A base governamental no Congresso Nacional apresentou um relatório à Comissão Parlamentar Mista de Inquérito (CPMI) do INSS, contestando o parecer do relator Alfredo Gaspar (União-AL), que foi divulgado na manhã desta sexta-feira (27). O documento recomenda o indiciamento do ex-presidente Jair Bolsonaro, acusando-o de liderar uma suposta organização criminosa responsável por fraudes nos descontos associativos do INSS.
Além de Bolsonaro, o relatório também sugere o indiciamento do senador Flávio Bolsonaro (PL-RJ) por envolvimento em organização criminosa. No total, o relatório propõe que 201 pessoas sejam indiciadas ou encaminhadas à Polícia Federal para investigações mais aprofundadas.
O deputado Paulo Pimenta (PT-RS), membro da CPMI, destacou que as alterações implementadas durante o governo de Bolsonaro facilitaram a atuação de entidades associativas que fraudaram os descontos do INSS. “Em 2019, no governo Bolsonaro, começam a ocorrer as grandes mudanças internas, com a publicação de portarias, de decretos, que vão cada vez mais abrindo a possibilidade para que outras instituições e entidades pudessem fazer descontos de aposentados e pensionistas”, afirmou.

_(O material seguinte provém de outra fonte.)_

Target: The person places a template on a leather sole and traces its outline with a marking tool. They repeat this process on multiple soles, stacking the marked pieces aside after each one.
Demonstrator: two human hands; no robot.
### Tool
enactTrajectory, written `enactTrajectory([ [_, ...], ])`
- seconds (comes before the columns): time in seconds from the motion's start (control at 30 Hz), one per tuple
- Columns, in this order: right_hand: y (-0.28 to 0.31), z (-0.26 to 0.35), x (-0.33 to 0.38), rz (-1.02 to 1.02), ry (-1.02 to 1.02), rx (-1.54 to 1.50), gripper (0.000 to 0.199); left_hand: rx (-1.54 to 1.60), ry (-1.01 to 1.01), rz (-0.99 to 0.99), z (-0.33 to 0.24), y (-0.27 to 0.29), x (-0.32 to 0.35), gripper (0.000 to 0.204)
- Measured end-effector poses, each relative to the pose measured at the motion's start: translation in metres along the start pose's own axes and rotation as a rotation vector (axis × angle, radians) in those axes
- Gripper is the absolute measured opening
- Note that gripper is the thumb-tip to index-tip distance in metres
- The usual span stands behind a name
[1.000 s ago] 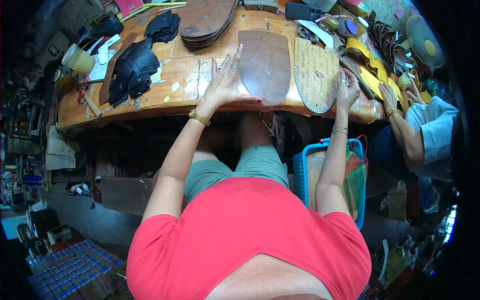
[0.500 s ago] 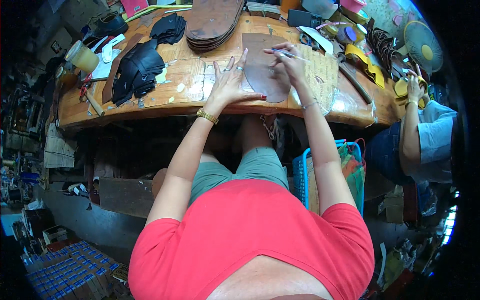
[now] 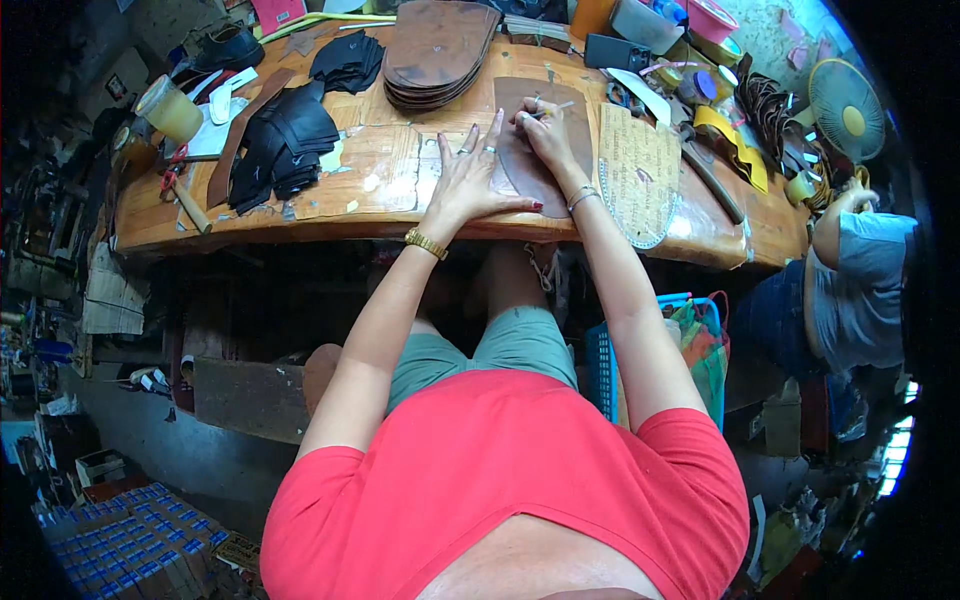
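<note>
While the left grip (image 3: 472,182) lies splayed, released, along smooth, curved brown leather (image 3: 526,166), right grip (image 3: 548,136) grasping a slim pen-like tool (image 3: 564,106)

One pen (image 3: 562,106) sits in the right fingers (image 3: 540,122), one brown leather panel (image 3: 525,162) beneath them, and one tan template (image 3: 640,170) just to their right. Beyond the left fingers (image 3: 494,135) stands one stack of brown panels (image 3: 440,50), its layers too close to count. Left of those fingers lie two piles of black pieces (image 3: 285,135) and one pair of red-handled scissors (image 3: 170,179). One fan (image 3: 850,112) stands well right of the right fingers.
</note>
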State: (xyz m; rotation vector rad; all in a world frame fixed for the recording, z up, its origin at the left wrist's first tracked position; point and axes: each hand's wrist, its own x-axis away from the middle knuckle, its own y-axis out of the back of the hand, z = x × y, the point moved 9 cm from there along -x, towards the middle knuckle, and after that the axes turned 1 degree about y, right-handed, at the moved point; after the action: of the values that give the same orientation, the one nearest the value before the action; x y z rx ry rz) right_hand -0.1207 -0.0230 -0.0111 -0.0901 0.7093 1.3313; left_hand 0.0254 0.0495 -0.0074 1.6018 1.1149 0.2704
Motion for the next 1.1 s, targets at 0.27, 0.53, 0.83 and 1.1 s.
enactTrajectory([
  [0.27,0.006,0.006,0.002,-0.054,0.024,0.121,0.017,-0.004,-0.005,-0.011,-0.001,-0.001,0.001,0.139],
  [0.53,0.007,0.012,0.001,-0.074,-0.005,0.198,0.022,-0.016,0.01,-0.001,0.0,-0.001,0.001,0.138],
  [0.83,0.008,0.0,0.0,-0.071,-0.044,0.24,0.025,-0.006,-0.006,-0.023,0.0,-0.002,0.002,0.138],
  [1.1,0.017,-0.029,0.004,-0.128,-0.354,-0.484,0.016,0.003,0.01,0.008,0.003,-0.005,0.0,0.14],
])
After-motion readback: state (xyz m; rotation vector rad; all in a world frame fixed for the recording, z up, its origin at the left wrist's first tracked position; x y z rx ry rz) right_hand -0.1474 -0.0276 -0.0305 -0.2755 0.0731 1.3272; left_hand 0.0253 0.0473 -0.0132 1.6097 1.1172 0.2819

Dentre as 201 pessoas mencionadas, 130 são propostas para indiciamento, incluindo agentes públicos e privados, enquanto 71 nomes serão enviados à Polícia Federal para investigações adicionais, abrangendo 62 pessoas físicas e 9 jurídicas. O relatório inclui ex-ministros, políticos, servidores do INSS, dirigentes de associações e assessores.
Pimenta enfatizou que as conclusões são fundamentadas em documentos e evidências, demonstrando de forma clara os crimes cometidos. “As pessoas que nós estamos propondo um indiciamento são pessoas em que nós individualizamos as condutas e conseguimos demonstrar de forma categórica os crimes que elas cometeram”, declarou o deputado.
Ele ainda ressaltou que não houve indiciamento em massa e que “não há tentativa de responsabilização de ninguém com o objetivo de fazer disputa política pré-eleitoral”.
O relatório também sugere a criação de nove novas proposições legislativas para coibir o assédio comercial a beneficiários da previdência social e proteger aposentados e pensionistas contra práticas abusivas em operações de crédito consignado, como venda casada de produtos ou serviços.
Ademais, o texto propõe projetos para aumentar a segurança e a proteção de dados dos aposentados, combater a lavagem de dinheiro através de escritórios de advocacia e contabilidade, entre outras iniciativas. A proposta inclui ainda a sugestão ao presidente do Congresso Nacional para formar uma comissão de juristas com o intuito de modernizar a legislação sobre as CPIs.
Os governistas afirmaram que o relatório apresentado por Alfredo Gaspar carece de uma maioria de votos na Comissão e que, após a votação do relatório oficial, cabe ao presidente da CPMI submeter o relatório alternativo para votação. “Tem vinte e poucos parlamentares que apoiam esse relatório e nós achamos que será uma irresponsabilidade do presidente da CPMI se ele não permitir que esta CPI tenha um relatório como resultado do trabalho que aqui foi realizado”, concluiu Pimenta.
A Agência Brasil tentou contato com Flávio e Jair Bolsonaro, mas não obteve retorno.